Natalie Berger
111-63
Final Diagnostic Essay Draft
11/01/09
We Were Glad It Wasn’t Real
My family has vacationed with my Uncle Randy and his family for years. We were in a remote part of the Blue Ridge Mountains on our way to a cabin we had never rented before. It was late in the day and we weren’t sure how far away we were from our destination so everyone was plastered to the windows of the van looking for signs of the cabin paradise my dad had rented for the combined family tribes. Our imaginations were running wild with ideas about what our vacation was going to be like. We made up interesting stories about some of the cabins that we could see from the road. The funniest fiasco we imagined was set in a red shack that was down the road from the cabin where we actually stayed.
We agreed that it all began when we arrived in front of the red shack with a hand pump out front. Everyone gave my dad and uncle sly smiles when they announced, “This is it, everyone out.” We figured that they were tricking us. We were still hoping that they were pulling our leg as we entered the cabin and noticed a funny smell. There was an ear piercing scream when my Aunt Lynne discovered the infestation, which turned out to also be the source of the smell. In front of the fireplace belly up, lay the infestation, which was a small, dead field mouse with a smell that was not in proportion to the size of its remains. Airing out the cabin took no time at all because most of the windows worked. Everyone was pretty unhappy with their first impressions of the place but only a few of the younger kids let out their feelings that night.
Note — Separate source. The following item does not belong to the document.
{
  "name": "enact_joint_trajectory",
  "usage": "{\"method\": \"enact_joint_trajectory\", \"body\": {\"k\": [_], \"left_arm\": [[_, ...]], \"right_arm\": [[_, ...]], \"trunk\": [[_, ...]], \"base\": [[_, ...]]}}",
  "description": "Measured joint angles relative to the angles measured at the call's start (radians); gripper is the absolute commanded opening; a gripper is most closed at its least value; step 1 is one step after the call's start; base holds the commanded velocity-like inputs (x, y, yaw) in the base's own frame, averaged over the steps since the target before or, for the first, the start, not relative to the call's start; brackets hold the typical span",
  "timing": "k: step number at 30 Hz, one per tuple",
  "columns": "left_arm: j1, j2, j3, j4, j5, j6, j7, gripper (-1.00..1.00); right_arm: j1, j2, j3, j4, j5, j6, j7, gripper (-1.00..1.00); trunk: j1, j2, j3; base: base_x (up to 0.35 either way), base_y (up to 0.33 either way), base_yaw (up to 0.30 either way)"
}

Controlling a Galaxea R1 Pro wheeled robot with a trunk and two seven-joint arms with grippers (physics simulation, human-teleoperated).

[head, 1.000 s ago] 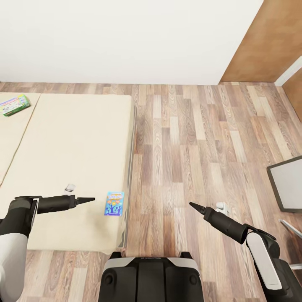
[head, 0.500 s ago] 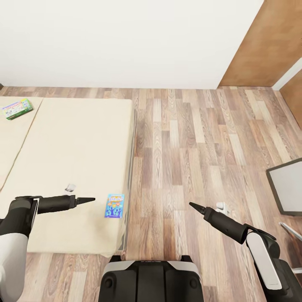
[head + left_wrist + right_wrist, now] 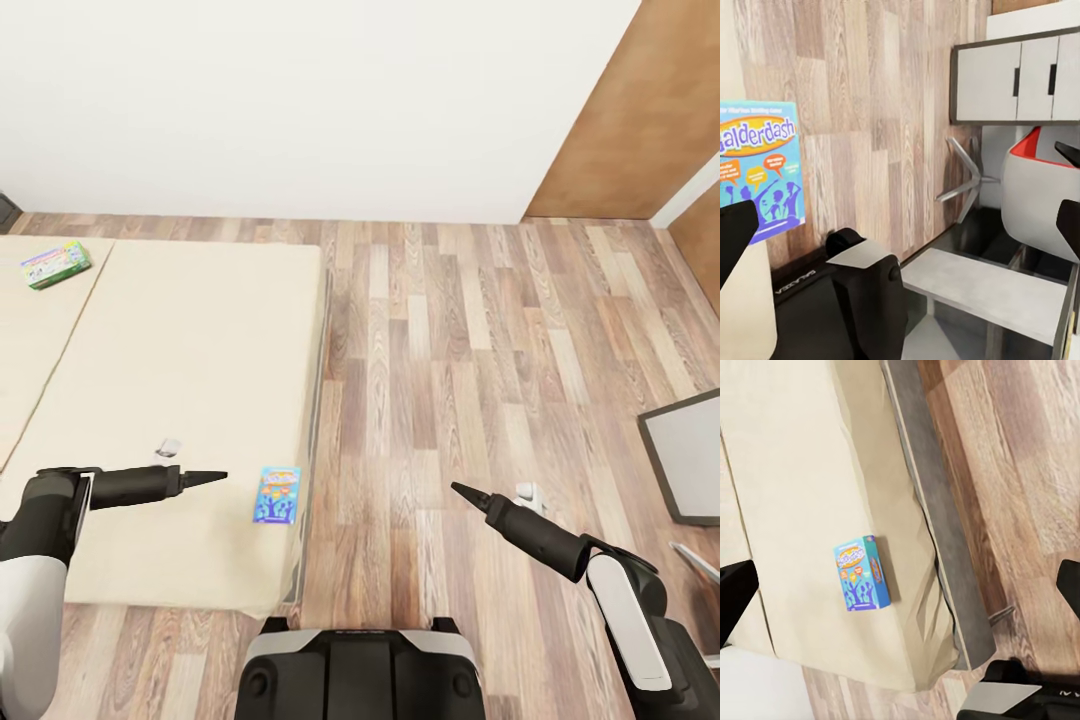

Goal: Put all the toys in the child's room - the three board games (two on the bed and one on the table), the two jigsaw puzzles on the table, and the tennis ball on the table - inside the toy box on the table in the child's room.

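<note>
A mostly blue board game [image 3: 277, 495] lies flat near the right edge of the bed [image 3: 180, 380], on the right-hand cream mattress. It also shows as a blue "Balderdash" box [image 3: 761, 172] and as the same board game [image 3: 862, 574]. A white-green-yellow board game [image 3: 56, 264] lies on the far left mattress. My left gripper [image 3: 215, 477] hovers over the mattress just left of the blue game, open and empty. Over the wood floor, my right gripper [image 3: 460, 490] is open and empty. The toy box, jigsaw puzzles and tennis ball are out of view.
A pale grey slab with a dark rim [image 3: 690, 450] stands at the right edge. The left wrist view shows a white cabinet [image 3: 1016, 79], a red-and-white chair [image 3: 1039, 191] and a grey slab [image 3: 982, 289]. A brown door [image 3: 640, 110] is at the back right.
The whole picture has slid slightly down and right, so the camera has moved. Both arms hold the same pose and the board games lie where they were.
</note>
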Motion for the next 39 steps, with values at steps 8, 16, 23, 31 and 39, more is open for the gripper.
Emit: {"method": "enact_joint_trajectory", "body": {"k": [8,16,23,31,39], "left_arm": [[0.000,0.000,0.000,0.000,0.000,-0.002,0.000,1.00],[0.000,0.001,0.002,0.000,0.000,-0.001,0.000,1.00],[0.000,0.001,0.001,0.000,0.000,0.000,0.000,1.00],[0.000,-0.001,-0.004,-0.001,0.000,0.001,0.000,1.00],[0.000,-0.002,-0.005,-0.001,0.000,0.001,0.000,1.00]], "right_arm": [[0.000,0.002,0.000,0.001,-0.001,-0.003,0.000,1.00],[0.000,0.002,0.000,0.003,0.003,-0.005,0.000,1.00],[0.000,0.001,0.000,0.003,0.004,-0.005,0.000,1.00],[0.000,-0.002,-0.006,0.004,0.003,-0.005,0.001,1.00],[0.000,-0.001,-0.012,0.003,-0.002,-0.005,0.002,1.00]], "trunk": [[0.000,0.000,0.013],[0.000,0.000,0.027],[0.000,0.000,0.038],[0.000,0.000,0.051],[0.000,0.000,0.065]], "base": [[0.000,0.000,0.081],[0.000,0.000,0.084],[0.000,0.000,0.085],[0.000,0.000,0.085],[0.000,0.000,0.079]]}}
We all woke each other up at about the same time. The supply of water we had brought in the cars was only getting lower so we all walked what must have been 50 feet from the front door to the pump to see if it actually worked. First my brothers tried to get the handle to move, and then my uncle tried his hand. It wouldn’t budge. I gave it a try and I could have sworn that someone was pushing right back just as hard as I was shoving down. Finally, after what could have been twenty minutes, my mom decided that it was time to make breakfast. The aunts and kids headed back to the cabin and soon everything was ready to eat. My mom yelled that the pump should be abandoned and washing up should commence and use as little water as possible. Near the end of breakfast someone noticed a piece of paper in a drawer that had been bumped open. The content of the note follows,
Dear Renter,
Hello and welcome to the cabin. Hope you make yourself at home. The pump is strictly ornamental. Although, it did work at some point in history it no longer draws water. When I stay up here I either filter water out of (the word ditch was crossed out here and still legible) the stream up the hill or buy it at the tourist gouging grocer down the road. Hunting season is not respected so watch yourself in the woods, and keep any dogs tied up. That is everything I can think of at the moment; hope you have a nice stay.
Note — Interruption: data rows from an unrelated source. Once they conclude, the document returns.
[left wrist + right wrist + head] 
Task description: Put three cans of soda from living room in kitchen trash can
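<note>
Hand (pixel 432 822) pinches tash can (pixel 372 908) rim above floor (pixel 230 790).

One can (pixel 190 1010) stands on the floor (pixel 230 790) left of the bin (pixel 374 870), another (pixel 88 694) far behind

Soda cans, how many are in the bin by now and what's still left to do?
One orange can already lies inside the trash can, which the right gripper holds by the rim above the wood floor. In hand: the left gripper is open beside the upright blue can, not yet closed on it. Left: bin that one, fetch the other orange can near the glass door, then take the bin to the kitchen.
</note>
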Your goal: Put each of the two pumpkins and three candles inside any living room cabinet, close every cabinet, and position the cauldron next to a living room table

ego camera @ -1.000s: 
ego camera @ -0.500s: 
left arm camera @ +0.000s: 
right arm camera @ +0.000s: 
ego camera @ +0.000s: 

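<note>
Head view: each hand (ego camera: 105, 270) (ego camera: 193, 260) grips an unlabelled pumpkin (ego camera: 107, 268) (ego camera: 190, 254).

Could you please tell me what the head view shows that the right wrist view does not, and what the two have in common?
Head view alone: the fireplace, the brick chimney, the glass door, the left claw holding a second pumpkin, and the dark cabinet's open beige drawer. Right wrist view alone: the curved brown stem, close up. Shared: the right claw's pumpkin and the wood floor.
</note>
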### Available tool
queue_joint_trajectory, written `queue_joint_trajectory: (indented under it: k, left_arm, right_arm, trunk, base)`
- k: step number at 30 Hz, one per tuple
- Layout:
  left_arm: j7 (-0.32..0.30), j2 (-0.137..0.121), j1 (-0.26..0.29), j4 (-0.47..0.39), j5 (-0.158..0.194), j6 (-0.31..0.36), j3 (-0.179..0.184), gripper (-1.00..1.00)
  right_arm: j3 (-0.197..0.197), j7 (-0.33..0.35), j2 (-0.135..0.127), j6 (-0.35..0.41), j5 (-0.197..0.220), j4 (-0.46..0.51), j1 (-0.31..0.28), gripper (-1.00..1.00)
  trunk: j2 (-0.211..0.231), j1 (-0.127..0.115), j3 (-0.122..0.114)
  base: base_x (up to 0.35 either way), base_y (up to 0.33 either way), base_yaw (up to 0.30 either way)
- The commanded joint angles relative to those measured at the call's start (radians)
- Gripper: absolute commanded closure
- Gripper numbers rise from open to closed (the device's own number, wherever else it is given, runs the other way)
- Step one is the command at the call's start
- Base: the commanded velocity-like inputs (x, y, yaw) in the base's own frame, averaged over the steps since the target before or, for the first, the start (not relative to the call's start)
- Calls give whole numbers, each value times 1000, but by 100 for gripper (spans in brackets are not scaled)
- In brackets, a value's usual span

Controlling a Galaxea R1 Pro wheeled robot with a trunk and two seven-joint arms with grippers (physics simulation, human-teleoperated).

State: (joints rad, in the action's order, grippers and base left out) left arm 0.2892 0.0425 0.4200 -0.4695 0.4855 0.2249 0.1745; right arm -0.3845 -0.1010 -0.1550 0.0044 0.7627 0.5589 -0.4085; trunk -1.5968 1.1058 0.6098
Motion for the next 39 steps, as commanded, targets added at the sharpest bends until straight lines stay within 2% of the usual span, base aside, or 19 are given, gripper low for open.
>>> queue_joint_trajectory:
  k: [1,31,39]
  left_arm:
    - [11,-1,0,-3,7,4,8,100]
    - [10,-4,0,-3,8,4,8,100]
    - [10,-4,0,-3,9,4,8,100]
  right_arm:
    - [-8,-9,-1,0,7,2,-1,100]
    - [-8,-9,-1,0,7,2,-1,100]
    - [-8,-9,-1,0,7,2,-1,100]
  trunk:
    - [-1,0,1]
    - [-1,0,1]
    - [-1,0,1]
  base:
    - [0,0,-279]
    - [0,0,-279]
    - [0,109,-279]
All ten of us ran outside immediately to look for Hoover our dog in order to tie him up. After a while a few of us returned to the cabin exhausted and dogless to get a drink because all of our shouting for Hoover had made us hoarse. We found him passed out on the floor and all of the abandoned breakfast plates were licked clean.
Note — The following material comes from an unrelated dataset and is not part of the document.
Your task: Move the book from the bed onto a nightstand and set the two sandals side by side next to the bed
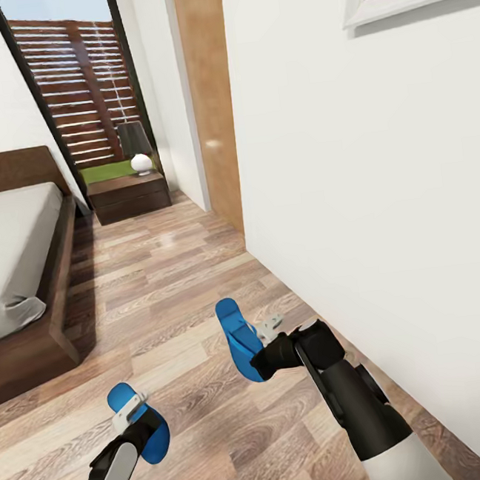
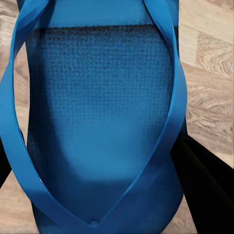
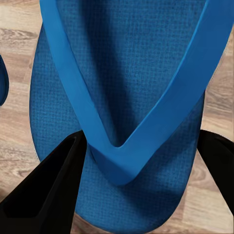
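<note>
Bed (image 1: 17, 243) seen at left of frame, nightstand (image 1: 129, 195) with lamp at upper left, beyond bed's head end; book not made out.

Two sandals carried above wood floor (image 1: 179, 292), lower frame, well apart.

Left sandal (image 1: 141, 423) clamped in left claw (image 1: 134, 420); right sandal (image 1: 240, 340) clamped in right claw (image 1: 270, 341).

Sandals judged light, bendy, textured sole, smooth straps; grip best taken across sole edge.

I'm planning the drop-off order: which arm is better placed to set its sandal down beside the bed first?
Left, probably. The left gripper holds its sandal on the side nearer the bed; the right gripper sits by the wall.
</note>
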Controlling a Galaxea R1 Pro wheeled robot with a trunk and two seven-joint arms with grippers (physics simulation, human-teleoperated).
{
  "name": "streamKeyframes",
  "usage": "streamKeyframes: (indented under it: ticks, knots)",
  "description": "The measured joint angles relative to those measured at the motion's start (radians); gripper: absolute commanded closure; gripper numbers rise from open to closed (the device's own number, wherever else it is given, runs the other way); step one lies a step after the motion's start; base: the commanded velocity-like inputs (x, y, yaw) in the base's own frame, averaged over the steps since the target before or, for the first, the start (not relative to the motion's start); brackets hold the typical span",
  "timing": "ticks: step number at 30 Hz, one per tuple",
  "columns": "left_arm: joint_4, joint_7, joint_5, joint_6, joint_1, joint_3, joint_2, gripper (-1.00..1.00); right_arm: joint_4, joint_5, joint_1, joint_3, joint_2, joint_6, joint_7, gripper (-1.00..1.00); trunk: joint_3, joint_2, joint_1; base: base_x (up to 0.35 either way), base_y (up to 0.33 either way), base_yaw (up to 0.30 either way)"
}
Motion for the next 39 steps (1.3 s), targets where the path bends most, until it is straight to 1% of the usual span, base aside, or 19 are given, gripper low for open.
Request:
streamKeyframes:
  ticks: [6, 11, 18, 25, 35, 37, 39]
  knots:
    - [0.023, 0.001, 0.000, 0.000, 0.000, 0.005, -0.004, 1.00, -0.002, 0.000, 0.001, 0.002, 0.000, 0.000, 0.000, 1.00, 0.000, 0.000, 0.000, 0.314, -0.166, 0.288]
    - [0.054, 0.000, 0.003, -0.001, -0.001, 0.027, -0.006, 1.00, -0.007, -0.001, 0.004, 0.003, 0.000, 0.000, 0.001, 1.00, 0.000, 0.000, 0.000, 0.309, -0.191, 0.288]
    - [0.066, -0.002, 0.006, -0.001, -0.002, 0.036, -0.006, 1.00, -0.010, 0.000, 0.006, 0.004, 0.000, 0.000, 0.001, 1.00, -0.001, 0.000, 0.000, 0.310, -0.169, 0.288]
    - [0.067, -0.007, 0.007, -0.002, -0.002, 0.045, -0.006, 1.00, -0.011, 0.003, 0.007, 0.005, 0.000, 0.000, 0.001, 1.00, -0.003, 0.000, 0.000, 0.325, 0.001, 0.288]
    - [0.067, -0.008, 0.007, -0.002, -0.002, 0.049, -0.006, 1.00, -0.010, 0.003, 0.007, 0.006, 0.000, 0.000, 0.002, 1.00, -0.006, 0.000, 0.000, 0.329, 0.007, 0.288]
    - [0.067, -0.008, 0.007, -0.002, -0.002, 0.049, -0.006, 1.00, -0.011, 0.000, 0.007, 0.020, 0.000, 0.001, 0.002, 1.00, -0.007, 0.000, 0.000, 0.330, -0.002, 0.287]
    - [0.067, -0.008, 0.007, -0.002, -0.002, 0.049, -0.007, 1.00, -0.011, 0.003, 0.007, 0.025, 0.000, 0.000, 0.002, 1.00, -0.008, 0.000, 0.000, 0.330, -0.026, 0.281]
About three o’clock gunshots were heard so close that we were looking at our clothes for bullet holes. All the kids ran inside the cabin and lay down on the floor. Frank, my dad, and Uncle Randy grabbed bright clothing: Aunt Lynne’s hot pink night dress and an orange tee shirt. They went around to the side of the cabin facing the woods waving the pink night dress and came face to face with the biggest buck this side of Canada. It was the largest piece of painted styrofoam that they had ever seen. There were targets painted on the side facing the cabin, but none were on the other side facing the woods which must have looked too good to be real from far away. They knocked the target to the ground and hollered for the firing to cease in the direction of the cabin. Apologies did not drift out the woods but the firing stopped short. By the time dad and Uncle Randy got back inside the cabin my mom and Aunt Lynne had everything packed that had been taken out of the car the night before and ready to be loaded. We were down the mountain and on to a major highway before dark: so ended our 24 hour imaginary stay in the red shack. We were glad it wasn’t real.
We didn’t have time to come up with a better ending because right as we were finishing the story we arrived at the cabin we were actually staying at for the week of our vacation.